Türkiye’nin 2023 hedeflerine ulaşması yolunda, mobil telekomünikasyon başta olmak üzere bilgi ve iletişim teknolojilerinin, genel ekonomik büyüme hedefi ve istihdam gibi temel problemlerin çözümüne yönelik vazgeçilmez bir unsur olarak kabul edilmesi gerekiyor.
Telekom operatörleri olarak, bu bilinçle, her koşulda kesintisiz iletişim sunmak için çalışıyoruz. Ülkemizin her köşesinde iletişim ihtiyaçlarının karşılanabilmesi için mobil altyapımız ve dijital servislerimiz ile vatandaşlarımızın yanında olmaya özen gösteriyoruz.

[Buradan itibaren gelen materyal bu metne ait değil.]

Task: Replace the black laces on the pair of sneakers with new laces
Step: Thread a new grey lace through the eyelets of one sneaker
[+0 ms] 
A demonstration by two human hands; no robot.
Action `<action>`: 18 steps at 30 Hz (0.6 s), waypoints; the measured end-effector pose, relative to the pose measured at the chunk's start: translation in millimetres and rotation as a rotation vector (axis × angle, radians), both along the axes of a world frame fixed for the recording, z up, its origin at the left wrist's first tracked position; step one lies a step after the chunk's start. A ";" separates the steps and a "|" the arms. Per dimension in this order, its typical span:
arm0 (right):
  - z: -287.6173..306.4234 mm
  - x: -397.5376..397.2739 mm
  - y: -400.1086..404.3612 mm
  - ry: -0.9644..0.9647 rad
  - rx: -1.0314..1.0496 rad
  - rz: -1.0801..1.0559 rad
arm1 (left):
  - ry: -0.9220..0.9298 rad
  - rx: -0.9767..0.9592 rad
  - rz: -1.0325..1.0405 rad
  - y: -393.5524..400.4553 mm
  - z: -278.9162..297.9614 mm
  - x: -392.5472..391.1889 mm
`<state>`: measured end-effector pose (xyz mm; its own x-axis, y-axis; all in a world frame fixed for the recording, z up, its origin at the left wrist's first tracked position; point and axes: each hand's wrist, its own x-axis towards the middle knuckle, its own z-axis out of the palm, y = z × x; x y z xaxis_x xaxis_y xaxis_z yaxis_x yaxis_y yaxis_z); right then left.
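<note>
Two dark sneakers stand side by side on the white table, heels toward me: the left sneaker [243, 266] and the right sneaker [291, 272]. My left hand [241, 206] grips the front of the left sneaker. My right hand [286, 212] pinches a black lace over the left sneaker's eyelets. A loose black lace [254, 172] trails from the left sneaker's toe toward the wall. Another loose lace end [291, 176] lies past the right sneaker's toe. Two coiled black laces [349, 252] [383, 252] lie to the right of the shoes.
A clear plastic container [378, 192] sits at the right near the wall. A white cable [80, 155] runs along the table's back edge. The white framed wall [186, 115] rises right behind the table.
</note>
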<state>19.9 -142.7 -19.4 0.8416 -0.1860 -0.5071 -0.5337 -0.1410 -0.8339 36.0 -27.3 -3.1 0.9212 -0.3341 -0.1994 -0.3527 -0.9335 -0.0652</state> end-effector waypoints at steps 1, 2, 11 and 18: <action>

Sektörümüzün ortak problemlerinin çözümüne yönelik faaliyet alanları oluşturmak ve ortaya çıkan çözüm önerilerini hayata geçirmek üzere tüm paydaşlar nezdinde girişimlerde bulunmak, teknolojik ilerlemeyi ve kamu yararını en üst düzeye çıkarmak amacıyla 2016’da kurduğumuz Mobil Telekomünikasyon Operatörleri Derneği (m-TOD), Türkiye’de ve uluslararası arenada, kamu, özel sektör, sivil toplum ve akademik paydaşları ile geliştirdiği işbirlikleriyle, sektöre ilişkin tüm süreçlerde etkin bir rol üstleniyor.